◆ **EXERCISE INSTRUCTIONS**:
Print the data below again in full, exactly as it stands, with no images.

◆ **TASK INPUT**:
——————————

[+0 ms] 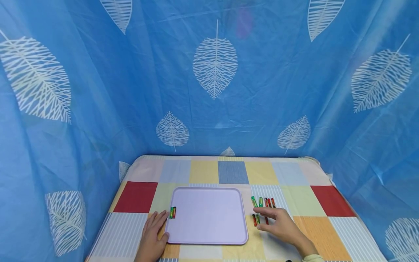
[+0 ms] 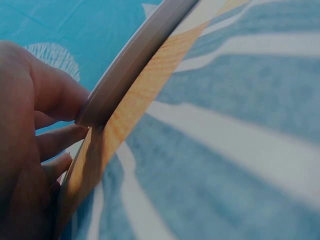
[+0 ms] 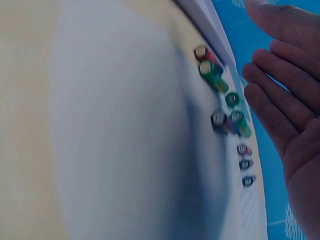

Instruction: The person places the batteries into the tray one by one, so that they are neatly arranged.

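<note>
Lilac rectangular plastic tray [image 1: 209, 218] lies on the patchwork-covered surface [image 1: 233, 173]. Left hand [image 1: 152, 234] touches its left edge, grip spread; right hand [image 1: 284, 226], also spread and empty, is near the slim red and green cylindrical batteries [image 1: 260, 202], right of the tray. Two more batteries [image 1: 171, 213] lie inside the tray's left edge. It seems best to pinch one battery by its middle, with the tray held steady. Right hand partly hides the loose batteries in the head view; the right wrist view is blurred.
</note>
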A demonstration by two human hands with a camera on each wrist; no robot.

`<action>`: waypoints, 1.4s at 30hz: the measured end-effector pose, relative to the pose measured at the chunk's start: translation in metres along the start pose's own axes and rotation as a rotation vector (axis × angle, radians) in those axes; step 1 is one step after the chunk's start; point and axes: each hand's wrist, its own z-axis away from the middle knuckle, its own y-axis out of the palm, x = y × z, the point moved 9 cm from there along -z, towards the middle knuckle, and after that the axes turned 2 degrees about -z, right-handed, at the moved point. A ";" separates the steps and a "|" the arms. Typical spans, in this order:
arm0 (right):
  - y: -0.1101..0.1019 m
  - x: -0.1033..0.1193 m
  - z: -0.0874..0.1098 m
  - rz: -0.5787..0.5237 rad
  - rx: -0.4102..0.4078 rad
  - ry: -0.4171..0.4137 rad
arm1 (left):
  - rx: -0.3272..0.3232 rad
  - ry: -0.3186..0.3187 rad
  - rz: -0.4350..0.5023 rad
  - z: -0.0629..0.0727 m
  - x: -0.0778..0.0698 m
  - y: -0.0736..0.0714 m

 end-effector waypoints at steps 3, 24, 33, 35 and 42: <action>-0.005 -0.008 0.005 0.004 -0.010 0.038 | 0.001 0.002 0.005 0.000 0.000 0.001; -0.023 -0.040 0.009 0.154 -0.054 0.133 | 0.020 0.012 0.004 -0.001 -0.003 -0.003; -0.020 -0.036 0.011 0.247 -0.101 0.110 | 0.017 -0.005 0.005 0.000 0.000 -0.002; -0.020 -0.035 0.010 0.261 -0.115 0.102 | 0.012 0.006 0.008 0.000 -0.001 -0.001; -0.019 -0.036 0.012 0.281 -0.139 0.092 | 0.005 0.021 0.000 0.001 -0.004 -0.003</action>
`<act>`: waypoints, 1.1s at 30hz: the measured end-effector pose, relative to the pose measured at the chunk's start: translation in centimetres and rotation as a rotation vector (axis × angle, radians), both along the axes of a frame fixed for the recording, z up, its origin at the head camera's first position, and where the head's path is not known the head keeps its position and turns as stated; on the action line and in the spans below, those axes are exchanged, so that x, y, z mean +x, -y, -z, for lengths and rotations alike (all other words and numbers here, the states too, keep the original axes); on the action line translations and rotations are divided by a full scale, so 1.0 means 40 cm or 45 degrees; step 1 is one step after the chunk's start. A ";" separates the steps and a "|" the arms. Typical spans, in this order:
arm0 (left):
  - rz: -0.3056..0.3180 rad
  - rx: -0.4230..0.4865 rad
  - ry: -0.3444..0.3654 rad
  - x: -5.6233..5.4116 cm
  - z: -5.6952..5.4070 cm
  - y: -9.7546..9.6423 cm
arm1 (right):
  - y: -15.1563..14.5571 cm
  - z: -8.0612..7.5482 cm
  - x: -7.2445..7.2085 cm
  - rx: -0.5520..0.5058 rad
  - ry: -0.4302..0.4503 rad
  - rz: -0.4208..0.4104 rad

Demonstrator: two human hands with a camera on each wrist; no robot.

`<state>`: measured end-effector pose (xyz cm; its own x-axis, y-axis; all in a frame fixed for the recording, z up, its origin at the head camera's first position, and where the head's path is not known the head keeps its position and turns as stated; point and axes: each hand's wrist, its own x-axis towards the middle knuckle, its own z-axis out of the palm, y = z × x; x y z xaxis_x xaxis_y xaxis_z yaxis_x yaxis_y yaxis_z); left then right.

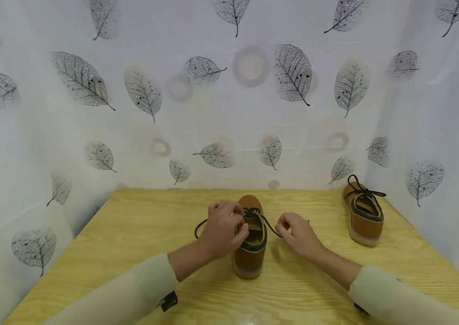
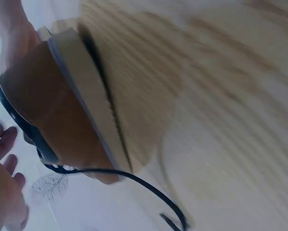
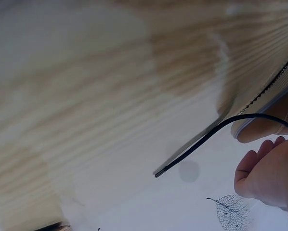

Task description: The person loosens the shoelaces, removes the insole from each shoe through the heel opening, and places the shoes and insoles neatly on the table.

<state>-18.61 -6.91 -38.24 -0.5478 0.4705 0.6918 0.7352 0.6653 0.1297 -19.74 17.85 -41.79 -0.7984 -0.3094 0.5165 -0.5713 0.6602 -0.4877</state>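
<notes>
A brown shoe point(image 1: 250, 264) with a dark collar stands on the wooden table, toe pointing away. My left hand point(image 1: 223, 228) hovers over its left side, partly hiding the opening, fingers loosely bent. Its black laces point(image 1: 250, 212) meet at the front of the opening; whether they are knotted is too small to tell. One lace end point(image 2: 149, 185) curves down beside the shoe, clear of the left fingers point(image 2: 6, 142). To the shoe's right is my right hand point(image 1: 299, 234), fingers loosely curled. The other lace end point(image 3: 197, 143) runs past it, apparently unheld.
A matching brown shoe point(image 1: 365, 221) stands at the table's right side, its black lace tied in a bow. Behind and beside the wooden table point(image 1: 152, 216) hangs a pale curtain point(image 1: 229, 122) printed with dark leaves.
</notes>
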 end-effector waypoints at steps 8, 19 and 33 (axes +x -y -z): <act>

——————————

◆ **TASK RESPONSE**:
[+0 ms] 
[+0 ms] 
[+0 ms] 

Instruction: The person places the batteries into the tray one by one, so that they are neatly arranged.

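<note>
Lilac rectangular plastic tray [image 1: 209, 218] lies on the patchwork-covered surface [image 1: 233, 173]. Left hand [image 1: 152, 234] touches its left edge, grip spread; right hand [image 1: 284, 226], also spread and empty, is near the slim red and green cylindrical batteries [image 1: 260, 202], right of the tray. Two more batteries [image 1: 171, 213] lie inside the tray's left edge. It seems best to pinch one battery by its middle, with the tray held steady. Right hand partly hides the loose batteries in the head view; the right wrist view is blurred.
</note>
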A demonstration by two human hands with a camera on each wrist; no robot.

`<action>`: waypoints, 1.4s at 30hz: the measured end-effector pose, relative to the pose measured at the chunk's start: translation in metres along the start pose's own axes and rotation as a rotation vector (axis × angle, radians) in those axes; step 1 is one step after the chunk's start; point and axes: each hand's wrist, its own z-axis away from the middle knuckle, its own y-axis out of the palm, x = y × z, the point moved 9 cm from there along -z, towards the middle knuckle, and after that the axes turned 2 degrees about -z, right-handed, at the moved point. A ";" separates the steps and a "|" the arms. Typical spans, in this order:
arm0 (right):
  - y: -0.1101..0.1019 m
  - x: -0.1033..0.1193 m
  - z: -0.0874..0.1098 m
  - rz: -0.5787..0.5237 rad
  - rx: -0.4102..0.4078 rad
  - ry: -0.4171..0.4137 rad
arm1 (left):
  - rx: -0.3272..0.3232 rad
  - ry: -0.3186..0.3187 rad
  - rz: -0.4350..0.5023 rad
  - z: -0.0629..0.0727 m
  - x: -0.0778..0.0698 m
  - y: -0.0736..0.0714 m

 end-effector waypoints at steps 3, 24, 33, 35 and 42: <action>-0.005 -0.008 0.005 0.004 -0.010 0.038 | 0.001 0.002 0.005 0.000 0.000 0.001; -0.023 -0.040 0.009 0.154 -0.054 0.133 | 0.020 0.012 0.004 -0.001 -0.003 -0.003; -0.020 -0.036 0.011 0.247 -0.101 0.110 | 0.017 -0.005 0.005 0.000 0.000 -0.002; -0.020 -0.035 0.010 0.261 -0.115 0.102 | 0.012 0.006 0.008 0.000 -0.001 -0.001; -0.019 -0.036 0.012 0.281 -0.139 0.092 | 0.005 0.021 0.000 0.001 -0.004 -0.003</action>
`<act>`: waypoints, 1.1s at 30hz: the measured end-effector pose, relative to the pose measured at the chunk's start: translation in centimetres and rotation as a rotation vector (axis × angle, radians), both along the axes of a frame fixed for the recording, z up, its origin at the head camera's first position, and where the head's path is not known the head keeps its position and turns as stated; on the action line and in the spans below, those axes are exchanged, so that x, y, z mean +x, -y, -z, for lengths and rotations alike (all other words and numbers here, the states too, keep the original axes); on the action line translations and rotations are divided by a full scale, so 1.0 means 40 cm or 45 degrees; step 1 is one step after the chunk's start. A ";" separates the steps and a "|" the arms. Typical spans, in this order:
arm0 (left):
  - rz: -0.3056..0.3180 rad
  - rx: -0.4230..0.4865 rad
  - ry: -0.3444..0.3654 rad
  - x: -5.6233..5.4116 cm
  - z: -5.6952..5.4070 cm
  - y: -9.7546..9.6423 cm
arm1 (right):
  - y: -15.1563..14.5571 cm
  - z: -8.0612..7.5482 cm
  - x: -7.2445..7.2085 cm
  - rx: -0.5520..0.5058 rad
  - ry: -0.4302..0.4503 rad
  - rz: -0.4208..0.4104 rad

Demonstrator: two human hands with a camera on each wrist; no robot.

`<state>`: measured end-effector pose (xyz cm; its own x-axis, y-axis; all in a frame fixed for the recording, z up, its origin at the head camera's first position, and where the head's path is not known the head keeps its position and turns as stated; point and axes: each hand's wrist, its own x-axis towards the middle knuckle, its own z-axis out of the palm, y = z × x; x y z xaxis_x xaxis_y xaxis_z yaxis_x yaxis_y yaxis_z); left then right.


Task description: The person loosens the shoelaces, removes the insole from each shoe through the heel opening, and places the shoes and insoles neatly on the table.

<state>-18.61 -6.91 -38.24 -0.5478 0.4705 0.6918 0.7352 0.6653 0.1297 -19.74 17.85 -41.79 -0.7984 -0.3094 0.5165 -0.5713 0.6602 -0.4877</state>
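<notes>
A brown shoe point(image 1: 250, 264) with a dark collar stands on the wooden table, toe pointing away. My left hand point(image 1: 223, 228) hovers over its left side, partly hiding the opening, fingers loosely bent. Its black laces point(image 1: 250, 212) meet at the front of the opening; whether they are knotted is too small to tell. One lace end point(image 2: 149, 185) curves down beside the shoe, clear of the left fingers point(image 2: 6, 142). To the shoe's right is my right hand point(image 1: 299, 234), fingers loosely curled. The other lace end point(image 3: 197, 143) runs past it, apparently unheld.
A matching brown shoe point(image 1: 365, 221) stands at the table's right side, its black lace tied in a bow. Behind and beside the wooden table point(image 1: 152, 216) hangs a pale curtain point(image 1: 229, 122) printed with dark leaves.
</notes>
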 end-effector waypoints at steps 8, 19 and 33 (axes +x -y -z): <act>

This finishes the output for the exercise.